[ACTION ITEM]: The response must contain each line of the material that holds "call".
##########
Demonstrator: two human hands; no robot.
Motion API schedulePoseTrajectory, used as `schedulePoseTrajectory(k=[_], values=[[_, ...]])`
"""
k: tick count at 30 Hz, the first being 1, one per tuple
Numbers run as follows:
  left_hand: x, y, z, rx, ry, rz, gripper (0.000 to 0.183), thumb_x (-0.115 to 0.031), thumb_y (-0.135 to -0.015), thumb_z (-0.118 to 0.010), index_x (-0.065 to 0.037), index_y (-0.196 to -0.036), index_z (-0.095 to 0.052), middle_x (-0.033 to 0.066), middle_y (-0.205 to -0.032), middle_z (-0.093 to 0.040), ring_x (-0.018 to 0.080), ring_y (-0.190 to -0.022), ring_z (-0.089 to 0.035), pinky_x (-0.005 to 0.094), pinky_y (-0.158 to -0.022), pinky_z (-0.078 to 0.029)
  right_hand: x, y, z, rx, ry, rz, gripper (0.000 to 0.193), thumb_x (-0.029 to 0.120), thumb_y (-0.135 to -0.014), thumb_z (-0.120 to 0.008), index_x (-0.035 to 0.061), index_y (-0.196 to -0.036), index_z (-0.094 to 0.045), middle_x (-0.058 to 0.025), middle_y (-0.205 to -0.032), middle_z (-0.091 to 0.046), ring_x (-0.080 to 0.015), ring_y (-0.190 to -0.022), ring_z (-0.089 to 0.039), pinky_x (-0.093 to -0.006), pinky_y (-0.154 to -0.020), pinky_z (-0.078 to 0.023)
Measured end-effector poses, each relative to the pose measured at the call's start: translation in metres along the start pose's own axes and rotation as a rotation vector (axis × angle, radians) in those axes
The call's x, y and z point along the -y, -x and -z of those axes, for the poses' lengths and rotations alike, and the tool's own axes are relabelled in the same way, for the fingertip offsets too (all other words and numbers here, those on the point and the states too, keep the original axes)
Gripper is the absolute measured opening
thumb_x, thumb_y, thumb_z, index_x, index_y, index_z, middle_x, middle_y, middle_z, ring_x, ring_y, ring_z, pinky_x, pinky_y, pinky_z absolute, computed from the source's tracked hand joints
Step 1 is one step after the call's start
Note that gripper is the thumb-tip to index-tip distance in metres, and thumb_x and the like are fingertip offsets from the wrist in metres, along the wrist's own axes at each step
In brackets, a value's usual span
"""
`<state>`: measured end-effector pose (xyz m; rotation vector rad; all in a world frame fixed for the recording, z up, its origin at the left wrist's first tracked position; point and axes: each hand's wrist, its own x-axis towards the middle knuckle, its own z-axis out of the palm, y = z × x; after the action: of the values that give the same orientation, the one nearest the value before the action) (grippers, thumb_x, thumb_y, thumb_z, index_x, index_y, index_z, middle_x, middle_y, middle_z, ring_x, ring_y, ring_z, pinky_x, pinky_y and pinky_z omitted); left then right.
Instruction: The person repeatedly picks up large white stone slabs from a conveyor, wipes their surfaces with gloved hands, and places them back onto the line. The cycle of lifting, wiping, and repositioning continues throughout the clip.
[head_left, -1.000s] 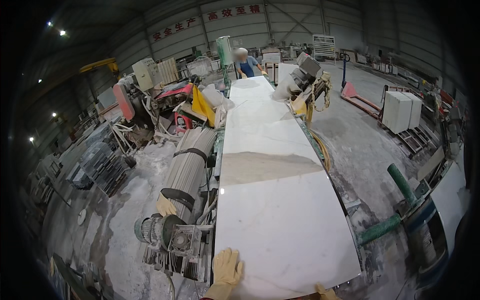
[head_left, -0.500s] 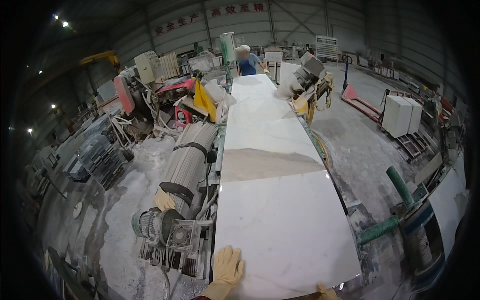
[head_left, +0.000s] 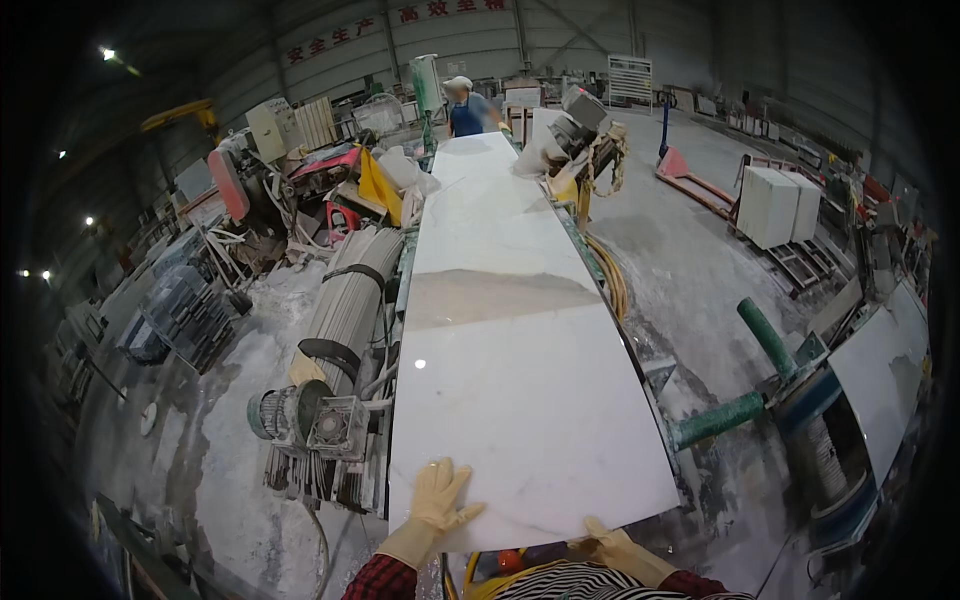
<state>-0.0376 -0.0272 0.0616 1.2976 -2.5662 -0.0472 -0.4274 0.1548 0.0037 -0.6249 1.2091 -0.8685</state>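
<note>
A long white stone slab surface (head_left: pixel 500 400) with faint grey veins stretches away from me on a machine bed, a beige-grey band (head_left: pixel 490 297) crossing it midway. A line runs across just on the near side of that band; I cannot tell whether it is a joint between two slabs. My left hand (head_left: pixel 436 500), in a cream rubber glove, lies on top near the left near corner, fingers spread. My right hand (head_left: pixel 615 550), gloved alike, grips the slab's near edge, some fingers on top and the rest partly hidden at the rim.
At the far end stands a co-worker (head_left: pixel 470 113) in a white cap and blue apron. A motor (head_left: pixel 290 408) and a strapped bundle of long strips (head_left: pixel 345 290) flank the left side. Green rollers (head_left: pixel 718 420) jut out at right; a red pallet jack (head_left: pixel 690 180) stands beyond.
The view has shifted, bringing the slab's near edge into sight. My left hand still lies flat on top. My right hand, barely visible before, now shows at the near edge.
</note>
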Motion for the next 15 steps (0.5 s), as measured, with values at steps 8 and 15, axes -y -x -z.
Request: schedulePoseTrajectory(k=[8,15], values=[[-0.061,0.008,0.014,-0.002,0.030,-0.292,0.108,-0.075,-0.081,-0.086,-0.010,-0.162,-0.056,0.0329,-0.163,-0.047,0.0577,-0.143,-0.048,0.0697,-0.119,-0.038,-0.116,-0.067,0.044,0.144,0.183,0.600,0.052,0.029,-0.123,-0.044,0.0025,-0.167,-0.048,-0.0150,-0.160,-0.065,-0.0271,-0.148,-0.062,-0.0420,-0.117,-0.056],[-0.100,0.036,0.038,0.150,-0.018,-0.254,0.097,-0.061,-0.080,-0.090,-0.009,-0.155,-0.059,0.0295,-0.160,-0.050,0.0544,-0.145,-0.049,0.0655,-0.121,-0.040,-0.087,-0.044,0.028,0.222,0.925,0.376,0.049,0.021,-0.115,-0.053,0.0283,-0.163,-0.059,-0.0061,-0.147,-0.072,-0.0248,-0.126,-0.073,-0.0394,-0.095,-0.060]])
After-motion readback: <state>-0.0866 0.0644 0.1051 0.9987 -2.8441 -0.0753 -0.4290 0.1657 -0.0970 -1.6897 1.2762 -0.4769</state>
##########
[RESPONSE BELOW]:
Measured end-effector poses, each relative to the pose measured at the call's start: translation in metres along the start pose's own axes and rotation as a rotation vector (axis × angle, radians) in those axes
The call's x, y and z point along the -y, -x and -z of those axes, for the poses' lengths and rotations alike, and the tool's own axes are relabelled in the same way, for the fingertip offsets too (all other words and numbers here, those on the point and the states too, keep the original axes)
Step 1 is one step after the call's start

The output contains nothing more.